Affirming Your Values: Studies Cited In Issue 24 Of The Brilliant Report
In issue 24 of the Brilliant Report, I write about the power of values affirmation to reduce stress, strengthen willpower, increase openness, improve accuracy, and close achievement gaps. Here are links to and abstracts of the studies I cite:
“Affirmation of Personal Values Buffers Neuroendocrine and Psychological Stress Responses”
J. David Creswell et al.
Psychological Science, 2005
Stress is implicated in the development and progression of a broad array of mental and physical health disorders. Theory and research on the self suggest that self-affirming activities may buffer these adverse effects. This study experimentally investigated whether affirmations of personal values attenuate physiological and psychological stress responses. Eighty-five participants completed either a value-affirmation task or a control task prior to participating in a laboratory stress challenge. Participants who affirmed their values had significantly lower cortisol responses to stress, compared with control participants. Dispositional self-resources (e.g., trait self-esteem and optimism) moderated the relation between value affirmation and psychological stress responses, such that participants who had high self-resources and had affirmed personal values reported the least stress. These findings suggest that reflecting on personal values can keep neuroendocrine and psychological responses to stress at low levels. Implications for research on the self, stress processes, health, and interventions are discussed.
“Self-Affirmation and Self-Control: Affirming Core Values Counteracts Ego Depletion”

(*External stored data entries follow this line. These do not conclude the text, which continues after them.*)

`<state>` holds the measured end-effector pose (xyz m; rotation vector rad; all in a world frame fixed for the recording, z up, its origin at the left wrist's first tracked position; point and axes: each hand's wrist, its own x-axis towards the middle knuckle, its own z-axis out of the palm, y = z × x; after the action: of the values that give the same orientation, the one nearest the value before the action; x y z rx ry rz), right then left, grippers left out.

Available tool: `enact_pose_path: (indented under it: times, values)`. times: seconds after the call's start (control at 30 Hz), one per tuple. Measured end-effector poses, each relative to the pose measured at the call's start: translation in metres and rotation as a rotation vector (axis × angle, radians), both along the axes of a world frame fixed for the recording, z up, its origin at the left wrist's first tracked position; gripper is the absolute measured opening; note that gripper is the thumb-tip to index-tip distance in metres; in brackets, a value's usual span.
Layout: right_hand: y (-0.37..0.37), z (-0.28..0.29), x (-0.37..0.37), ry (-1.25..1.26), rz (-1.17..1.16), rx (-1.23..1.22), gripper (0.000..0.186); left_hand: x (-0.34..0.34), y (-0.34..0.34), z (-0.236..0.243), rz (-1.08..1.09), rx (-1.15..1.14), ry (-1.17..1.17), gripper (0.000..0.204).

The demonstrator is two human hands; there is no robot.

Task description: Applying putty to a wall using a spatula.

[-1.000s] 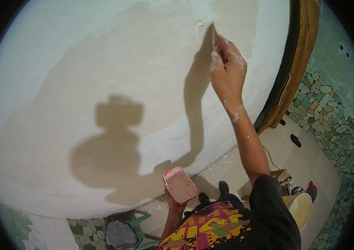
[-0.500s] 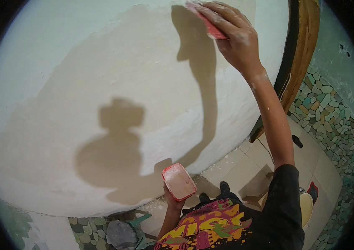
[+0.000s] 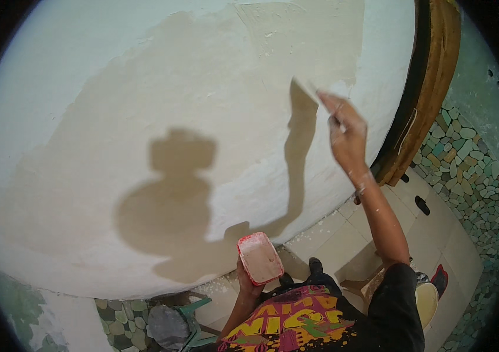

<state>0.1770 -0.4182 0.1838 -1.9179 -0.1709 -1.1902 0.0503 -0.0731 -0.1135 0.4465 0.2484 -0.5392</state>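
Note:
My left hand [image 3: 247, 286] grips a red rectangular tub [image 3: 270, 281] low in front of my shirt. Pale, pinkish-white paste [image 3: 262, 258] coats the inside of it. Raised on the right, my right hand [image 3: 349, 135] is smeared with white and closed on a scraper [image 3: 313, 87]; the blade is nearly edge-on and blurred, while the earlier frame shows it flat and pink. Hand and scraper look apart from the white wall [image 3: 331, 176], though the gap is hard to judge. A broad beige coat of filler [image 3: 202, 88] covers much of that wall, with fresh ridges near the top.
A brown wooden frame [image 3: 442, 76] borders the wall on the right. Pebble-patterned stone [image 3: 466, 158] lies beyond it. Below are pale floor tiles [image 3: 325, 240], a green stool-like piece [image 3: 199, 305], a round yellowish container [image 3: 427, 302] and a black slipper [image 3: 422, 205].
My right hand has come down from the top of the wall and turned, so the scraper shows edge-on. The left hand and tub have shifted slightly right with the view.

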Motion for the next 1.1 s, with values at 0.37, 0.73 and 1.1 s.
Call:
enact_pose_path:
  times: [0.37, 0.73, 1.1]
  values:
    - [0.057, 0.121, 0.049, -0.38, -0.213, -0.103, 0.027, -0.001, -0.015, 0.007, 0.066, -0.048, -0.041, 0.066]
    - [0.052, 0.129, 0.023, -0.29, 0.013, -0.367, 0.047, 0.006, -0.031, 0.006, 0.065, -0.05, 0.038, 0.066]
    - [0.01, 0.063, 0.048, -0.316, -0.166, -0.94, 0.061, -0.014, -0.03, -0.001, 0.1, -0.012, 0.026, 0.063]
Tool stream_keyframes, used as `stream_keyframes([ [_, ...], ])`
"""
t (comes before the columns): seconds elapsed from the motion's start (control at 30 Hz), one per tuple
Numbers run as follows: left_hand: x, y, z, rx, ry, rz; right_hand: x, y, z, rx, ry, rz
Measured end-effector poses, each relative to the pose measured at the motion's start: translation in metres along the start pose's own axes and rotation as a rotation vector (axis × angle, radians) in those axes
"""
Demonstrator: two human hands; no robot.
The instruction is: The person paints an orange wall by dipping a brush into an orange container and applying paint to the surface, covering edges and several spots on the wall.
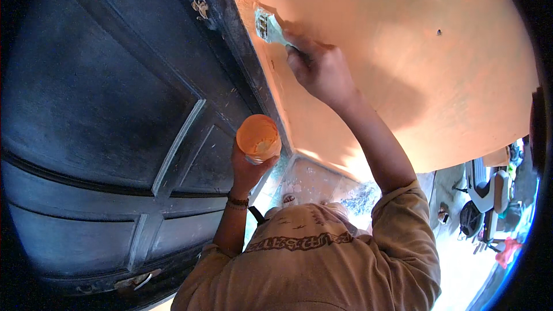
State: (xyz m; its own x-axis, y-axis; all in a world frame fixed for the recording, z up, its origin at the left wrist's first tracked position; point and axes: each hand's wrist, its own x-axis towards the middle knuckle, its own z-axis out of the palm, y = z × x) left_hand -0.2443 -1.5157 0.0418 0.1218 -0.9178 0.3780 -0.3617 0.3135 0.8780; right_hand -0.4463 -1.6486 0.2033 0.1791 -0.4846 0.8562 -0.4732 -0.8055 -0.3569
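Observation:
My right hand (322, 69) is closed round the handle of a paintbrush (269, 26), raised to the orange wall (368, 29). The brush head lies at the wall's edge beside the dark door frame (233, 46), where a patch of orange looks uneven. Lower down, my left hand (247, 167) grips a cup (258, 136) from below and behind. Its inside is orange, with a lighter patch at the bottom; how much paint it holds I cannot tell.
A dark panelled door (103, 92) fills the left side, with a handle (138, 280) near its lower edge. Floor tiles (308, 181) show beyond my shirt. Assorted items, among them a white and dark object (489, 190), stand at the right. Several small dark holes mark the wall.

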Motion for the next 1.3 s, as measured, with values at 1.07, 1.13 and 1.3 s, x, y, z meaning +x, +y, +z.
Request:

Brandon J. Schmeichel and Kathleen Vohs
Journal of Personality and Social Psychology, 2009
Research has established that acts of self-control deplete a resource required for subsequent self-control tasks. The present investigation revealed that a psychological intervention—self-affirmation—facilitates self-control when the resource has been depleted. Experiments 1 and 2 found beneficial effects of self-affirmation on self-control in a depleted state. Experiments 3 and 4 suggested that self-affirmation improves self-control by promoting higher levels (vs. lower levels) of mental construal. Self-affirmation therefore holds promise as a mental strategy that reduces the likelihood of self-control failure.
“An Affirmed Self and An Open Mind: Self-Affirmation and Sensitivity to Argument Strength”
Joshua Correll, Steven J. Spencer, and Mark P. Zanna
Journal of Experimental Social Psychology, 2004
Self-affirmation seems to enable an individual to objectively evaluate information that would otherwise evoke a defensive reaction. If this objectivity reflects freedom from self-evaluative concerns, affirmation should sensitize people to central cues of a persuasive message, like argument strength. If affirmation simply induces agreeableness or trivializes the issue, affirmed participants should not particularly heed argument strength. Affirmed and non-affirmed participants rated the persuasiveness of pro- and counterattitudinal arguments that varied in strength. Among participants who rated their attitudes as personally important, self-affirmation decreased bias and increased sensitivity to argument strength, as predicted by self-affirmation theory.
“Preserving Integrity in the Face of Performance Threat: Self-Affirmation Enhances Neurophysiological Responsiveness to Errors”
Lisa Legault, Timour Al-Khindi, and Michael Inzlicht
Psychological Science, 2012
Self-affirmation produces large effects: Even a simple reminder of one’s core values reduces defensiveness against threatening information. But how, exactly, does self-affirmation work? We explored this question by examining the impact of self-affirmation on neurophysiological responses to threatening events. We hypothesized that because self-affirmation increases openness to threat and enhances approachability of unfavorable feedback, it should augment attention and emotional receptivity to performance errors. We further hypothesized that this augmentation could be assessed directly, at the level of the brain. We measured self-affirmed and nonaffirmed participants’ electrophysiological responses to making errors on a task. As we anticipated, self-affirmation elicited greater error responsiveness than did nonaffirmation, as indexed by the error-related negativity, a neural signal of error monitoring. Self-affirmed participants also performed better on the task than did nonaffirmed participants. We offer novel brain evidence that self-affirmation increases openness to threat and discuss the role of error detection in the link between self-affirmation and performance.
“Reducing the Racial Achievement Gap: A Social-Psychological Intervention”
Geoffrey L. Cohen et al.
Two randomized field experiments tested a social-psychological intervention designed to improve minority student performance and increase our understanding of how psychological threat mediates performance in chronically evaluative real-world environments. We expected that the risk of confirming a negative stereotype aimed at one’s group could undermine academic performance in minority students by elevating their level of psychological threat. We tested whether such psychological threat could be lessened by having students reaffirm their sense of personal adequacy or “self-integrity.” The intervention, a brief in-class writing assignment, significantly improved the grades of African American students and reduced the racial achievement gap by 40%. These results suggest that the racial achievement gap, a major social concern in the United States, could be ameliorated by the use of timely and targeted social-psychological interventions.